Mary Cassatt was born in 1844 in Pennsylvania. She was from a rich family and traveled extensively in Europe as a child. At the age of 17, she began studying art at the Pennsylvania Academy of Fine Arts in Philadelphia. After studying here for four years, she moved to Paris in 1866, with the intention of studying European art independently.
Cassatt returned to her family in the U.S. when the Franco-Prussian War broke out, but her family was not supportive of her artistic ventures, so she returned to Paris in 1871. At that point, the archbishop of Pittsburgh commissioned her to go to Europe and paint copies of old masters' paintings.

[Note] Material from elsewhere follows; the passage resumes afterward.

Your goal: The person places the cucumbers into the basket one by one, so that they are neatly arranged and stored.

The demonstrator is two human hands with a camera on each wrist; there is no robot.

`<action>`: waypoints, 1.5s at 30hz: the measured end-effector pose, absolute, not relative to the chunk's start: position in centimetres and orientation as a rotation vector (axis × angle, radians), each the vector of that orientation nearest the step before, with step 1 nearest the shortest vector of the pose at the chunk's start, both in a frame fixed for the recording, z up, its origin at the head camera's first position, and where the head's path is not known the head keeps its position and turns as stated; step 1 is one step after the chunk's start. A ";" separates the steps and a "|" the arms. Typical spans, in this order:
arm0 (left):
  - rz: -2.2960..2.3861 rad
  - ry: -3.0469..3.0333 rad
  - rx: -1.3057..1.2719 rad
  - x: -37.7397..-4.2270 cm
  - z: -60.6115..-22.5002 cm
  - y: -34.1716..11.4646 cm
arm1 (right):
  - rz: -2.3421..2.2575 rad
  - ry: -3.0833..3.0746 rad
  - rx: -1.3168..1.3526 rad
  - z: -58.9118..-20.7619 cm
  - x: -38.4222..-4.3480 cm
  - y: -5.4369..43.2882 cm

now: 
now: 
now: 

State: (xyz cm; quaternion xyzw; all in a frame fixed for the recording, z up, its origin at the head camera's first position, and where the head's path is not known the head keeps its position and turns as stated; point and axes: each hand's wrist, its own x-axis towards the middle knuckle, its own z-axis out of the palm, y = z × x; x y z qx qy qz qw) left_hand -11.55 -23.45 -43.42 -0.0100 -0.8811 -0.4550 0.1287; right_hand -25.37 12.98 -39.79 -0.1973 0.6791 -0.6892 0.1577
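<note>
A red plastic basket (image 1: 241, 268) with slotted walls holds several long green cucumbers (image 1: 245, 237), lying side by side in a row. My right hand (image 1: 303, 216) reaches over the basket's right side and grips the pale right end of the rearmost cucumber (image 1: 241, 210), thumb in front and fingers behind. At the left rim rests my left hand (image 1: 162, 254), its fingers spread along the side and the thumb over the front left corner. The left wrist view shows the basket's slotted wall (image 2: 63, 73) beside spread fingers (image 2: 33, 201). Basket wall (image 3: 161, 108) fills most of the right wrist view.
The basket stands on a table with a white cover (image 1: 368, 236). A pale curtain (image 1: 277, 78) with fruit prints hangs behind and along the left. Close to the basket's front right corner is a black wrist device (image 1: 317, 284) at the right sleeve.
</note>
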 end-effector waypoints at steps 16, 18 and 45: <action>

Upon her return to France, Cassatt studied with Pissarro. In 1872, her first painting was accepted into the Paris Salon, where it was criticized for being too brightly colored and too realistic. Undeterred, Cassatt met Degas and in 1879 her work was displayed in an Impressionists show. Cassatt became an active member of the Impressionists circle, painting mostly in pastel, like Degas.
Cassatt's subject matter was most often people, particularly mothers and their children. In addition to Impressionists, she was also inspired by printmaking and Japanese art. At right, her painting "Little Girl in a Blue Armchair" (1878), is emblematic of her work.
In the early 1880s, Cassatt quit painting in order to care for her mother and sister, both of whom were ill and living in Paris. Her sister died in 1882, but her mother regained her health and Cassatt resumed painting by the middle of the decade. At this point, Cassatt stopped identifying herself with any art movement and painted in a more straightforward, simple way than she had in her Impressionist period. Throughout the 1890s she continued to paint and to serve as a mentor to younger artists, particularly up-and-coming Americans.
Cassatt's brother died in 1906, at which time she took another sabbatical from painting, until 1912. She painted for only a couple of years, however, before her health and impending blindness forced her to stop in 1914. At this time, she also became involved in women's suffrage, exhibiting her work to support the movement.
Cassatt died in 1926. Her paintings have grown in popularity since her death, selling for a high of $2.8 million in 2005.